The study in which the subject died is one of two clinical trials sponsored by Targeted Genetics Corp. (Seattle, WA, USA), a gene therapy company (Table 2). The Targeted Genetics vector, tgAAC94, is a single-stranded recombinant AAV2 virus containing the complete coding sequence of a fusion protein combining the extracellular domain of human tumor necrosis factor receptor type II and the Fc domain of IgG₁ (TNFR:Fc). The gene product is identical to etanercept (Enbrel^®; Amgen, Thousand Oaks, CA, USA), used to treat patients with RA. Expression is under the transcriptional control of a human cytomegalovirus immediate early promoter. The tgAAC94 vector is injected locally into symptomatic joints with the expectation that etanercept will be produced intraarticularly and will confer a local therapeutic effect (Figure 1).

Before a human clinical gene therapy trial can proceed in the USA, it must be approved locally by the Institutional Review Board and Biohazard Safety Committee, at the federal level by the FDA and, if federally funded, by the RAC of the National Institutes of Health. Many privately funded protocols are also reviewed by the RAC. Unlike the FDA's deliberations, those of the RAC are in the public domain, and we have used this as the primary source of much of the information about the tgAAC94 protocols described in the present review, which is otherwise unavailable to other researchers.

The phase I study was given public review by the RAC in September 2003. The protocol presented to the RAC was a randomized, double-blind, placebo-controlled, dose-escalation study allowing the recruitment of up to 32 subjects with RA, psoriatic arthritis or ankylosing spondylitis. The dose escalation provided 10¹⁰, 10¹¹ and 10¹² DNase-resistant particles (DRP) (equivalent to virus particles) per milliliter per joint, with the volume of injected tgAAC94 depending on the joint: knees, 5 ml; ankles, 2 ml; wrists, 1 ml; and metacarpophalangeal joints, 0.5 ml. The primary outcome endpoint was safety. Secondary endpoints included measures of efficacy, transgene expression, antibody responses to vector and evidence of vector spread to peripheral blood cells (Table 4).

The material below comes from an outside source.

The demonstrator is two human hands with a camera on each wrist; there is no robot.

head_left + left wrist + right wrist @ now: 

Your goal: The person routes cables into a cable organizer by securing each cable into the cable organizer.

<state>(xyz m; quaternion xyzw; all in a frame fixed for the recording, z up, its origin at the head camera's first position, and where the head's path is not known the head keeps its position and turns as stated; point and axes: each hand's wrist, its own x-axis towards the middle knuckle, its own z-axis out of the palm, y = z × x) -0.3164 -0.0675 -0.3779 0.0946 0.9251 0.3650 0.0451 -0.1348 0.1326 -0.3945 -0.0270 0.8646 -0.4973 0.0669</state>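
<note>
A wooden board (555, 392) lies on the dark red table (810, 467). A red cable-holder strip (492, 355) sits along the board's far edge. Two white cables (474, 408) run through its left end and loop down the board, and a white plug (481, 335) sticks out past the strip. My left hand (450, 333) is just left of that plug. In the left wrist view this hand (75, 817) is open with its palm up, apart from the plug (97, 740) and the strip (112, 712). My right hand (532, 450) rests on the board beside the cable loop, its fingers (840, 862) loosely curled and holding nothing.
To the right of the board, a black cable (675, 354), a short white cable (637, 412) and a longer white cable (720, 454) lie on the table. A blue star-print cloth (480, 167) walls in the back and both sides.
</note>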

Significantly, subjects in the trial were not allowed concomitant anti-TNF therapy.

The study is now closed. It has not yet been published in the refereed literature but, according to data presented at the September 2007 meeting of the RAC, a total of 15 subjects were enrolled, 14 with RA and one with ankylosing spondylitis; 14 knee joints were treated, and one ankle joint. Four joints received placebo injections, five joints received 10¹⁰ DRP/ml and six joints received 10¹¹ DRP/ml, but the highest proposed dose appears to have been omitted. No drug-related serious adverse events were noted.

Unlike the phase I study, a subsequent phase I/II study was exempt from public RAC review but was described publicly at the September 2007 meeting of the RAC. Permission was given to recruit 120 subjects with a more ambitious dose escalation of 10¹¹, 10¹² and 10¹³ DRP/ml and in the same target joints with the addition of elbows, which received 1.5 ml vector. The endpoints of the phase I/II study were broadly similar to those of the phase I study, but included evaluation of additional potential outcome measures. The most important differences from the phase I study were the possibility to include patients who were already taking systemic TNF blockers and the administration of a second injection of tgAAC94 (Table 4).

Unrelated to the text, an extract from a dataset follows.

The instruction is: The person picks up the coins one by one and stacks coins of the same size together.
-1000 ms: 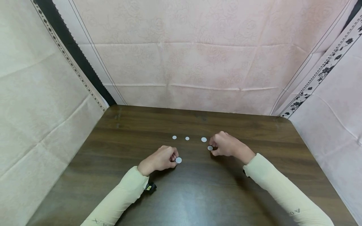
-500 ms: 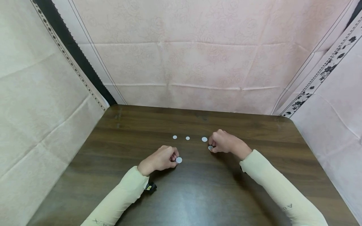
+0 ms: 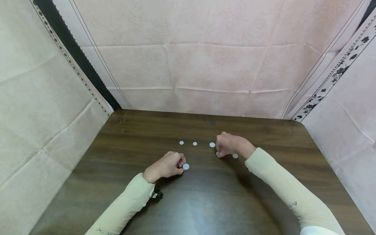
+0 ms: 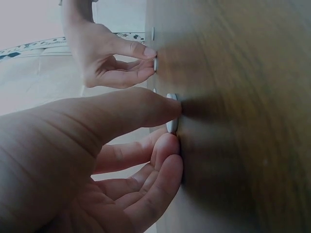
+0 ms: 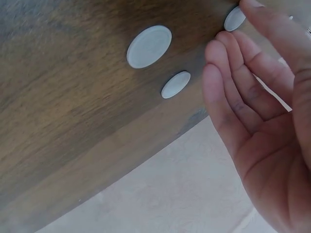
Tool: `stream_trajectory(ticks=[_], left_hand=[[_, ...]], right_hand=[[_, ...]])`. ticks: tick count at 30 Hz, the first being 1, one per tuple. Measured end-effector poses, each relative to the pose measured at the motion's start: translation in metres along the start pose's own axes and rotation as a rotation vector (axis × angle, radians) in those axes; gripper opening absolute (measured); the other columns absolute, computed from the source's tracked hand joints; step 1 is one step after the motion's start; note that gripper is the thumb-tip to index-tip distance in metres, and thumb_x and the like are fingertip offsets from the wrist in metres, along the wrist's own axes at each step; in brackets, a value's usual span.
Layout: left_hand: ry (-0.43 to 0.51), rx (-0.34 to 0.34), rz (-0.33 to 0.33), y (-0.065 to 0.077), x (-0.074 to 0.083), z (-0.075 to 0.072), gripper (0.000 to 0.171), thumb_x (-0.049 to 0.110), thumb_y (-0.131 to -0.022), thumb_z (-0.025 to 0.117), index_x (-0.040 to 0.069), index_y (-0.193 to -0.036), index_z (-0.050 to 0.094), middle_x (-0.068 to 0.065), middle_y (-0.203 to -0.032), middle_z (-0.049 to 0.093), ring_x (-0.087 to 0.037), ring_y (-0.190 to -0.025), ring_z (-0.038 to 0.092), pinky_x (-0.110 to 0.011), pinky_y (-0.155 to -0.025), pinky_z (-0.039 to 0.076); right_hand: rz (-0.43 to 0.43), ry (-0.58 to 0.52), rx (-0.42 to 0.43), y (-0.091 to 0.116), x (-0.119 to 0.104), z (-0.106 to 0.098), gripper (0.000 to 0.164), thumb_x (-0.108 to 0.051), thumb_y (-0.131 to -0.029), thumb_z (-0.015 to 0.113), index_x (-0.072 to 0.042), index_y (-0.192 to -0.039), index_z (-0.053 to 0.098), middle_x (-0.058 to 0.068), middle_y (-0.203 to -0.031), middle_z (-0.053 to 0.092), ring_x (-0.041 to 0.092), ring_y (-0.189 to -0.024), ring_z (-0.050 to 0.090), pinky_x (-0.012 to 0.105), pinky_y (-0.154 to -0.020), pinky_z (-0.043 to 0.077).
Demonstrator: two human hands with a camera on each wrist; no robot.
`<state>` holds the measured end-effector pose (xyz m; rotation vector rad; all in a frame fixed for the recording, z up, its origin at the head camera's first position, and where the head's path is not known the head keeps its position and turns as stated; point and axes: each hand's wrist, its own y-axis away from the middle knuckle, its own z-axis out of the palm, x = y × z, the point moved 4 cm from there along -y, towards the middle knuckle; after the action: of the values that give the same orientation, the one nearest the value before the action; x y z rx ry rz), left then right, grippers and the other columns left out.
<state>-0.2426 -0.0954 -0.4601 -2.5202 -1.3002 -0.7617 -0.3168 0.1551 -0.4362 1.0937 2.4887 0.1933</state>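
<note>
In the head view, my left hand (image 3: pixel 167 165) pinches a pale, silvery-white coin (image 3: pixel 186 166) between thumb and fingers at the tabletop. The left wrist view shows this coin (image 4: pixel 171 114) edge-on, thumb on one side and index fingertip at the other. Farther right and back, my right hand (image 3: pixel 233 144) holds another pale coin (image 3: pixel 218 153), mostly covered by its fingers. From the right wrist, that coin (image 5: pixel 235 19) shows between thumb and index finger, low at the wood. One more coin (image 3: pixel 235 156) lies under the right wrist, and another (image 3: pixel 212 144) lies just left of the right knuckles.
Two smaller coins (image 3: pixel 181 142) lie in a row toward the back of the dark wooden table (image 3: pixel 141 130). Pale patterned cloth (image 3: pixel 188 71) hangs behind the table and along both sides.
My right hand has shifted slightly back and left, its wrist turning, so the coin beneath the wrist now shows. My left hand and its coin have stayed put.
</note>
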Motion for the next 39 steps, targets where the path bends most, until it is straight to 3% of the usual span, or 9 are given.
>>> stream_trajectory(ticks=[15,28,39], left_hand=[[0.005,-0.004,-0.007,-0.0004,-0.0005,0.0016,0.015,0.006,-0.089,0.079,0.003,-0.100,0.069,0.000,-0.090,0.067,-0.010,-0.084,0.060,-0.024,-0.080,0.053],[0.008,-0.006,-0.013,-0.0001,0.0007,0.0008,0.015,0.006,-0.089,0.079,0.003,-0.100,0.069,0.000,-0.090,0.067,-0.010,-0.084,0.060,-0.024,-0.079,0.053],[0.012,-0.002,-0.011,0.0004,0.0008,0.0013,0.015,0.006,-0.089,0.079,0.003,-0.100,0.069,-0.002,-0.090,0.067,-0.011,-0.084,0.060,-0.024,-0.079,0.052]], right_hand=[[-0.026,0.026,0.000,-0.0012,0.0016,0.0033,0.035,-0.009,-0.090,0.077,-0.016,-0.058,0.063,-0.013,-0.053,0.039,0.003,-0.049,0.032,0.020,-0.051,0.028],[0.023,0.046,0.009,-0.0006,-0.0004,0.0062,0.040,-0.009,-0.085,0.077,-0.020,-0.056,0.053,-0.015,-0.050,0.033,0.002,-0.047,0.029,0.021,-0.049,0.027],[0.054,0.017,0.037,-0.0002,0.0009,0.0098,0.025,-0.012,-0.082,0.082,-0.017,-0.066,0.063,-0.008,-0.061,0.052,0.005,-0.049,0.040,0.021,-0.050,0.036]])
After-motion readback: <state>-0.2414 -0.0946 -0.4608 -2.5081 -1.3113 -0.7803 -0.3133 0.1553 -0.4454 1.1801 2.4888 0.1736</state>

According to the protocol, 120 subjects in the phase I/II study are divided into six cohorts of 20 individuals. The first three cohorts receive 10¹¹, 10¹² or 10¹³ DRP tgAAC94/ml, and cohorts 4 to 6 constitute a phase II expansion to increase subject numbers. In each cohort of 20 subjects, 15 patients receive tgAAC94 at the appropriate dose and five patients receive placebo in a blinded fashion. In the subsequent, nonblinded part of the protocol, subjects receive tgAAC94 12 to 30 weeks after the first injection.

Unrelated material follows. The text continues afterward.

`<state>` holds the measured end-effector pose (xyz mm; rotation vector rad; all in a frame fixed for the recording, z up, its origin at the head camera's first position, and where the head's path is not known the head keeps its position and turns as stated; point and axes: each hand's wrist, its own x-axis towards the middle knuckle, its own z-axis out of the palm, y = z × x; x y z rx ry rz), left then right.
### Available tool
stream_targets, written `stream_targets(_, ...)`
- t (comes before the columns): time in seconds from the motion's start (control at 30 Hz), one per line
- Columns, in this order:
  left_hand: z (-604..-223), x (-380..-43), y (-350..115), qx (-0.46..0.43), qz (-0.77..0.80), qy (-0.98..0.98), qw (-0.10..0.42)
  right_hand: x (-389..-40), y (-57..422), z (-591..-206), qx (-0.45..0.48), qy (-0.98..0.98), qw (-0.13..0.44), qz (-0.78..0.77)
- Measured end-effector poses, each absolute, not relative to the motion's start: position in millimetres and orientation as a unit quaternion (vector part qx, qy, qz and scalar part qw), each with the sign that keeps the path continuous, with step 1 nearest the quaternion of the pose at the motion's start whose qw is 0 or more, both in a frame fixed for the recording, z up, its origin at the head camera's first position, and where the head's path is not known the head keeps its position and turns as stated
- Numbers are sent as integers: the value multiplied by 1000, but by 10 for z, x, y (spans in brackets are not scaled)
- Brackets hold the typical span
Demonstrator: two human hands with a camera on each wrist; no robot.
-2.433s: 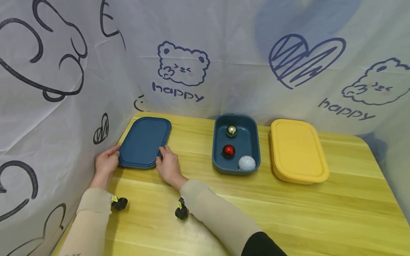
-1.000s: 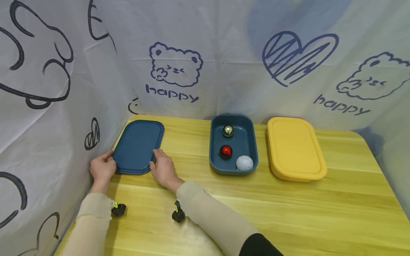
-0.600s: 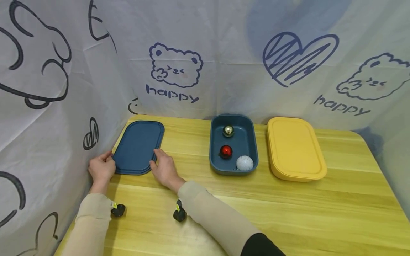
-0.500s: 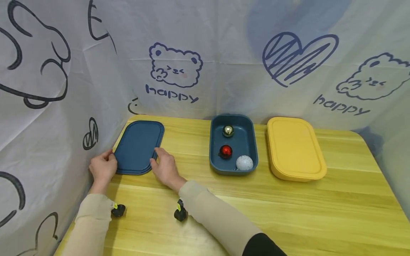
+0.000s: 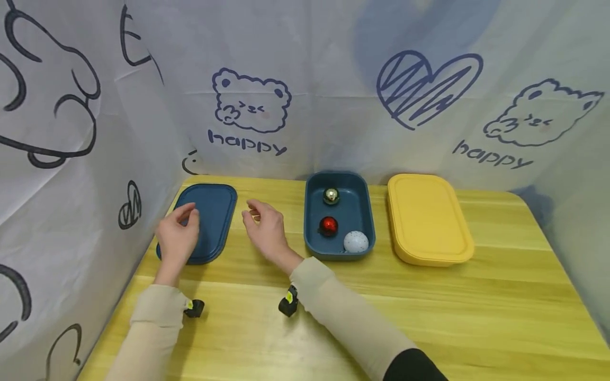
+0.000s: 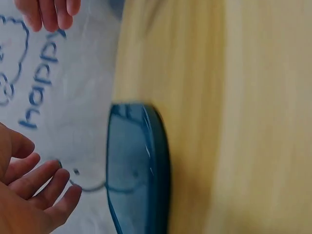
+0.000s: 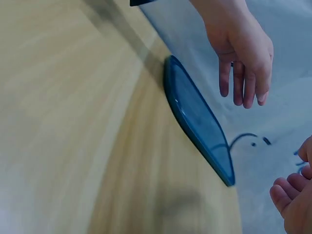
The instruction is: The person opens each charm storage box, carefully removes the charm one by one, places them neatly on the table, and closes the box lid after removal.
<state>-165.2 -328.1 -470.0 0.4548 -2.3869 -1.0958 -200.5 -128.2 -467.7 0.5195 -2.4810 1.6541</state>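
Observation:
A dark blue rectangular lid (image 5: 216, 211) lies flat at the left end of the table. My left hand (image 5: 177, 235) is raised over its left part and covers some of it in the head view. In the left wrist view, the fingers of that hand (image 6: 34, 195) are relaxed and apart from the lid. My right hand (image 5: 267, 230) hovers between the lid and a blue open box (image 5: 311, 211), its fingers loosely bent around nothing. Inside the box are a gold ball (image 5: 331, 196), a red ball (image 5: 328, 226) and a white speckled ball (image 5: 356, 242).
A yellow box with its lid on (image 5: 429, 217) stands to the right of the blue box. White cloth with drawings (image 5: 324, 132) hangs along the back and sides of the wooden table (image 5: 362, 301).
Both hands have let go of the blue lid's edges and lifted. The left moved up and right over the lid, the right moved away to the right. Earlier, the view shifted slightly.

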Motion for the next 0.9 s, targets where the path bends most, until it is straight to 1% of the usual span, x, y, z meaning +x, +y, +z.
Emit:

When the trial was placed on clinical hold, 127 subjects had been entered into the study – spread almost equally between placebo and each of the three doses of tgAAC94. The majority had RA. Approximately 50% to 60% of the subjects were taking a TNF antagonist, most commonly etanercept, either alone or in combination with one or more disease-modifying antirheumatic drugs or prednisone; 52 subjects had received a second dose of tgAAC94. Prior to the subject's death there had been eight serious adverse events, of which only one (septic arthritis) was considered probably related to the protocol. Five subjects had notably elevated liver function tests, but these resolved either spontaneously or upon discontinuation of methotrexate or statin.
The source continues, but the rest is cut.